▸ TASK BRIEF:
Repeat only the lines below from the one containing "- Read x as" through the one containing "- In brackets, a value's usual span", inclusive, exactly as written.

▸ DATA FOR THIS EXERCISE:
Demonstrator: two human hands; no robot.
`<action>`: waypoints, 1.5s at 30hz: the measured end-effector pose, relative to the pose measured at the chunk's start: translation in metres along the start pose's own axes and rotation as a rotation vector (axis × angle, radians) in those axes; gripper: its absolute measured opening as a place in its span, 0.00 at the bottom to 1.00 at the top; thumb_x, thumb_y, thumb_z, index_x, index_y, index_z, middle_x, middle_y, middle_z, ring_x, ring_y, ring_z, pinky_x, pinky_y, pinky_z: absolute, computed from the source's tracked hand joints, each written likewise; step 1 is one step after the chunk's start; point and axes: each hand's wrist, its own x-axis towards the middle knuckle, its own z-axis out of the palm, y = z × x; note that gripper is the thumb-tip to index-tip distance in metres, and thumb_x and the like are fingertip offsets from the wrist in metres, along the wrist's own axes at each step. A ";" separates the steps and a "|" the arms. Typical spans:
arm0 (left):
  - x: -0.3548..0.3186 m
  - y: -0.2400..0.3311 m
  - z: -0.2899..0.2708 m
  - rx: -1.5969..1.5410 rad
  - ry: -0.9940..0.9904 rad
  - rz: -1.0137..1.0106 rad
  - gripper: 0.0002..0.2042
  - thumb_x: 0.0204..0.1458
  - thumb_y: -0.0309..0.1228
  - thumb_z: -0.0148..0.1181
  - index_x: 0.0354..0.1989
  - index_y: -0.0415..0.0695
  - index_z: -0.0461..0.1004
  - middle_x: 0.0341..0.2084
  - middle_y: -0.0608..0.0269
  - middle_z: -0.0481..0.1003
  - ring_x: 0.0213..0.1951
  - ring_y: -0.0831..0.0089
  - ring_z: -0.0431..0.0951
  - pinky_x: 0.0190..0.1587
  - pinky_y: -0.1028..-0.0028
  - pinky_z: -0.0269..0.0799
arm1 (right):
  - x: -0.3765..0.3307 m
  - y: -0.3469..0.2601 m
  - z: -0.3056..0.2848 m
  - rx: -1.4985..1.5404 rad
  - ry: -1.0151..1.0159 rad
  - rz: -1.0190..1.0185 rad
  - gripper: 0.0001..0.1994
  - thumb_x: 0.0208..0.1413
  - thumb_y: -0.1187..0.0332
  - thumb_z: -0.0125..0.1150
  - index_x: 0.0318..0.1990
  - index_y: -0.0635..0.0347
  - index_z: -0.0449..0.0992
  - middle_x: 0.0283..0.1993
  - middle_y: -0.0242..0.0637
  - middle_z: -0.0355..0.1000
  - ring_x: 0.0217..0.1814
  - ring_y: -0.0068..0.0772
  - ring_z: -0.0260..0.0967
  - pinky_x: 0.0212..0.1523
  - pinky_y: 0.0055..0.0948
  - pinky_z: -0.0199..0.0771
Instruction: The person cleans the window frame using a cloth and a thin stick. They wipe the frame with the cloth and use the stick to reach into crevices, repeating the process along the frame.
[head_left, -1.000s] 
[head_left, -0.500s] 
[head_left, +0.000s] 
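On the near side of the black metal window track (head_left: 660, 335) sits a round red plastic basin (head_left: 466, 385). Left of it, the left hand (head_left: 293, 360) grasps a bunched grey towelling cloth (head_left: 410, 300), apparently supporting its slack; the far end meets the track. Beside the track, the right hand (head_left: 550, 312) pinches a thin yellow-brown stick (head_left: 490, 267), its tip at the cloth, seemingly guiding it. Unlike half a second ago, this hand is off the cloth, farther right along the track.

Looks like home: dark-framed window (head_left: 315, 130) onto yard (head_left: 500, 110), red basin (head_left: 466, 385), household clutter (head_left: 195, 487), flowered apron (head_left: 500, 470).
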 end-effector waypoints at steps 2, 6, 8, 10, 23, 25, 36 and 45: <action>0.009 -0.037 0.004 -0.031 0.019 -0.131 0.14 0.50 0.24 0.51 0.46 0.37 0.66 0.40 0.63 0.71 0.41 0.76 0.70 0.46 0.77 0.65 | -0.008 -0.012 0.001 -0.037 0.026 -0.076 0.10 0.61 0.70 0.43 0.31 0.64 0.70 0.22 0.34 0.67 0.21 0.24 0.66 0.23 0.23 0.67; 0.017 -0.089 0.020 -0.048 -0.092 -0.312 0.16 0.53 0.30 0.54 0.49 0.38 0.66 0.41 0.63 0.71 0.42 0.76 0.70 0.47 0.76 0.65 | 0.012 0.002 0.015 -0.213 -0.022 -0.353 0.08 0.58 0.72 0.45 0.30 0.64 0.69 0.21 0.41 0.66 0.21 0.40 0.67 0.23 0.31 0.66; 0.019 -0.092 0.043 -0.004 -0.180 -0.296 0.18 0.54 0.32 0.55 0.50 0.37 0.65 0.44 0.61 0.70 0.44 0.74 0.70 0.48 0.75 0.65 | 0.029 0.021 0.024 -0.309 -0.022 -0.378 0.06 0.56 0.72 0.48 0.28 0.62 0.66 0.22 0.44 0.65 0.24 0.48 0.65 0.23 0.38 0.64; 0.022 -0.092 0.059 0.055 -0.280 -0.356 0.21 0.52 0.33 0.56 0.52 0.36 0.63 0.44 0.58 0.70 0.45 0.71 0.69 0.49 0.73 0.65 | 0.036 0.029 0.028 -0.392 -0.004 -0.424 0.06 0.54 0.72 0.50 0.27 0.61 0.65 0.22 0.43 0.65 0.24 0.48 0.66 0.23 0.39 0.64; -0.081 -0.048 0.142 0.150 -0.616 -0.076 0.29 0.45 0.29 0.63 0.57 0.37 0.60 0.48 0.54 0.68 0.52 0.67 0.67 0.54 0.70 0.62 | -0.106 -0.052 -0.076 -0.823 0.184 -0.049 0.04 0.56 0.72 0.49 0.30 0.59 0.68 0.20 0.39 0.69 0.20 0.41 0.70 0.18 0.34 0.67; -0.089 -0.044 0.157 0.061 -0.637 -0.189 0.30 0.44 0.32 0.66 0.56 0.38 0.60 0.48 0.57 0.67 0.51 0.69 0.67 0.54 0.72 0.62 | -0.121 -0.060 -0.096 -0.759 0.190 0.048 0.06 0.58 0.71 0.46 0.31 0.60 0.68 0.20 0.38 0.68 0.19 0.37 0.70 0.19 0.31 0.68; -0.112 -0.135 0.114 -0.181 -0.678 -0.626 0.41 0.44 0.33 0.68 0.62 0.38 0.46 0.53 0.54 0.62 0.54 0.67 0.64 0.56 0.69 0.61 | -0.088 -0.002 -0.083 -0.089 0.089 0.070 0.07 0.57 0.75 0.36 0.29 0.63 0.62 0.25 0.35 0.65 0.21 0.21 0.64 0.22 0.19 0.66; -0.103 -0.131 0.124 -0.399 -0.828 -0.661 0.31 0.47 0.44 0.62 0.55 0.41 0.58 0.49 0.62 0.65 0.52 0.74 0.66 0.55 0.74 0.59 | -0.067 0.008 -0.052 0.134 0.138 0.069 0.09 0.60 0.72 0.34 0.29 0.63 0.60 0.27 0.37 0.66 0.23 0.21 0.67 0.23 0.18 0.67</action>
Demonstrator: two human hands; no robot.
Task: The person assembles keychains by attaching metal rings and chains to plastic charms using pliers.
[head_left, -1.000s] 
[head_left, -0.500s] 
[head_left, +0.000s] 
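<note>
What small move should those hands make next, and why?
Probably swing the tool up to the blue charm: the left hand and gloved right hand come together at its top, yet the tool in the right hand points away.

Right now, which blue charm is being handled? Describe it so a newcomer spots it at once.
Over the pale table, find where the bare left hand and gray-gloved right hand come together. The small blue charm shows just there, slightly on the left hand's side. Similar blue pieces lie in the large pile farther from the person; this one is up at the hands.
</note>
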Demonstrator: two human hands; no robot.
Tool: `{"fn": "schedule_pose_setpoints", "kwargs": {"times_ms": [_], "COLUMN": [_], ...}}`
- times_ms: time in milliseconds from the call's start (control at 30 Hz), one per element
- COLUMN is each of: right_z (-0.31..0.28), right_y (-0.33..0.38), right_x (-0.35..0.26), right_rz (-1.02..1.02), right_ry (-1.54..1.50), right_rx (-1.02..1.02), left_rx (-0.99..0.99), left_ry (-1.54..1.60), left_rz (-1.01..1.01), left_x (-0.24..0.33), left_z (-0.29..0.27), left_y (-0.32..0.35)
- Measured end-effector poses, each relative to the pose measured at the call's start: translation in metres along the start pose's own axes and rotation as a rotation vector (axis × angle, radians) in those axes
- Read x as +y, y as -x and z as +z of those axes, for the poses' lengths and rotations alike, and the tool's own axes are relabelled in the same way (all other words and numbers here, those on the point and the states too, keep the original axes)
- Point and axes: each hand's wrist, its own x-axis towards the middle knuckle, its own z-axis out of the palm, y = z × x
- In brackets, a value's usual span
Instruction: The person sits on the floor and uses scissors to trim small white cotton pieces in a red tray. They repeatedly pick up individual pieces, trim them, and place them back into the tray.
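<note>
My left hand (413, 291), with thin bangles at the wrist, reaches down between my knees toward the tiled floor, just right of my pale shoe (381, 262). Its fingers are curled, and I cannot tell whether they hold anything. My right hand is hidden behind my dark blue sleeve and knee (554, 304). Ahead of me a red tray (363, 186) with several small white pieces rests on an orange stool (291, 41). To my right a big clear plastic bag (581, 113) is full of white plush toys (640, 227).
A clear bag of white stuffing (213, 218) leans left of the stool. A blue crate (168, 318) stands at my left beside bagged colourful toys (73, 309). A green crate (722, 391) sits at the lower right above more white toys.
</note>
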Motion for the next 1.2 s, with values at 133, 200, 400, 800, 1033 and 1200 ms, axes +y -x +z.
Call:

▸ EXERCISE SOLUTION:
- Read x as +y, y as -x and z as +z of those axes, for the poses' lengths and rotations alike, and the tool's own axes are relabelled in the same way (all other words and numbers here, those on the point and the states too, keep the original axes)
- Point and axes: each hand's wrist, its own x-axis towards the middle knuckle, its own z-axis out of the palm, y = z × x
- In brackets, a value's usual span

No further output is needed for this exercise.